WORK ORDER: Using the listing below, report each line holding the string "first".

DATA SHOWN:
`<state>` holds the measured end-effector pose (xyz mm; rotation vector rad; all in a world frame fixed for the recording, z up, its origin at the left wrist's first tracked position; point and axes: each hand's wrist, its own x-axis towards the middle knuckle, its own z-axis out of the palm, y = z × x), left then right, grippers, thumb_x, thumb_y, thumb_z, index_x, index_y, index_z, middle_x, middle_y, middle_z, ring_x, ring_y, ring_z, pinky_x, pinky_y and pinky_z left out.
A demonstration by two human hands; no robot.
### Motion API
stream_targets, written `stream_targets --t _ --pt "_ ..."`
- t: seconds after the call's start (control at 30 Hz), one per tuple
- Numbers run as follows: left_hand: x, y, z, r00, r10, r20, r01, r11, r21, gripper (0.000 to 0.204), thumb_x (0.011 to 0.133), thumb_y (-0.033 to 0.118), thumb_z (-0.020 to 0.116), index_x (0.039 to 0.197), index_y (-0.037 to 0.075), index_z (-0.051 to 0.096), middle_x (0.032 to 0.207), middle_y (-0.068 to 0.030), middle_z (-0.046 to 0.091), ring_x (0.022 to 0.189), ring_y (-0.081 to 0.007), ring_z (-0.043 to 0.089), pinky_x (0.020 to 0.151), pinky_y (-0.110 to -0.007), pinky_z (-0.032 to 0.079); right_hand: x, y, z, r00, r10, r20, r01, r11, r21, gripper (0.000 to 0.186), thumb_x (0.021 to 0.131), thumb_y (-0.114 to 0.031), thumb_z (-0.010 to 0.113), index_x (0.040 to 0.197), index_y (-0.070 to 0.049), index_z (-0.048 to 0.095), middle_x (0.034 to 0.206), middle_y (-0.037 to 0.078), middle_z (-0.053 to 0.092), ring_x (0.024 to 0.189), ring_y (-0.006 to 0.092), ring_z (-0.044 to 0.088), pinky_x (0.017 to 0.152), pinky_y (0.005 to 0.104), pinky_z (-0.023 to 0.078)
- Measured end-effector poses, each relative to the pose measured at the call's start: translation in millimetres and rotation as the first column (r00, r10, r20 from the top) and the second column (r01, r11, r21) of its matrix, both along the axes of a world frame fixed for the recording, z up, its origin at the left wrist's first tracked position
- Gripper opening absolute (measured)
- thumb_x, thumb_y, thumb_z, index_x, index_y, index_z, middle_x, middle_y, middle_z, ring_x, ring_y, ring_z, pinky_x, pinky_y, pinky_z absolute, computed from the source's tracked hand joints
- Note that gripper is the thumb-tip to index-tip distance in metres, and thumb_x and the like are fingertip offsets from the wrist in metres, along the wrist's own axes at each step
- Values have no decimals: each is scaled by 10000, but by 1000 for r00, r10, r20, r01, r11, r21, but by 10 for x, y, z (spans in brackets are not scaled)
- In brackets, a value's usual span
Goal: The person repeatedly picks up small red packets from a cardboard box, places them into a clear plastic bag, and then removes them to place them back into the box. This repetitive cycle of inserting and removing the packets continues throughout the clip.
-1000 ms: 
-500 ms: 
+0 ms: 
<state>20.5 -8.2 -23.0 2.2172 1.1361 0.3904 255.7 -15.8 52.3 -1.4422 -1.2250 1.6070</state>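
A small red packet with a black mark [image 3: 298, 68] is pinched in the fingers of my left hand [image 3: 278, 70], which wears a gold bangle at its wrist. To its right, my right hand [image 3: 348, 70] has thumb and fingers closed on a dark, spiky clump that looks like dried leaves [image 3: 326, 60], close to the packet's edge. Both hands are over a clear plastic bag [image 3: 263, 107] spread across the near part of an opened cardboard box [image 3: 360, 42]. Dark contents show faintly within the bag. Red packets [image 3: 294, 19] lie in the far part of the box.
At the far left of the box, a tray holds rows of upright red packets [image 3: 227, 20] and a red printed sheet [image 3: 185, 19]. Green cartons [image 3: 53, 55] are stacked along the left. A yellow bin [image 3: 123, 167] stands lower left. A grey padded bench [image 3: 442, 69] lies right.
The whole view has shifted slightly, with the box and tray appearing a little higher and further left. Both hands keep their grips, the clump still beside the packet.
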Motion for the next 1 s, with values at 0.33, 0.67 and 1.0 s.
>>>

ANSWER TO THIS EXERCISE:
`<state>` holds the measured end-effector pose (xyz mm; rotation vector rad; all in a world frame fixed for the recording, z up, its origin at the left wrist's first tracked position; point and axes: each hand's wrist, its own x-axis towards the middle knuckle, its own z-axis out of the palm, y = z × x), left then right, grippers, thumb_x, thumb_y, thumb_z, index_x, index_y, index_z, middle_x, middle_y, middle_z, ring_x, ring_y, ring_z, pinky_x, pinky_y and pinky_z left out.
- Measured end-effector poses, each relative to the pose measured at the call's start: translation in millimetres and rotation as the first column (r00, r10, r20 from the top) and the second column (r01, r11, r21) of its matrix, both along the axes of a world frame fixed for the recording, z up, its origin at the left wrist's first tracked position

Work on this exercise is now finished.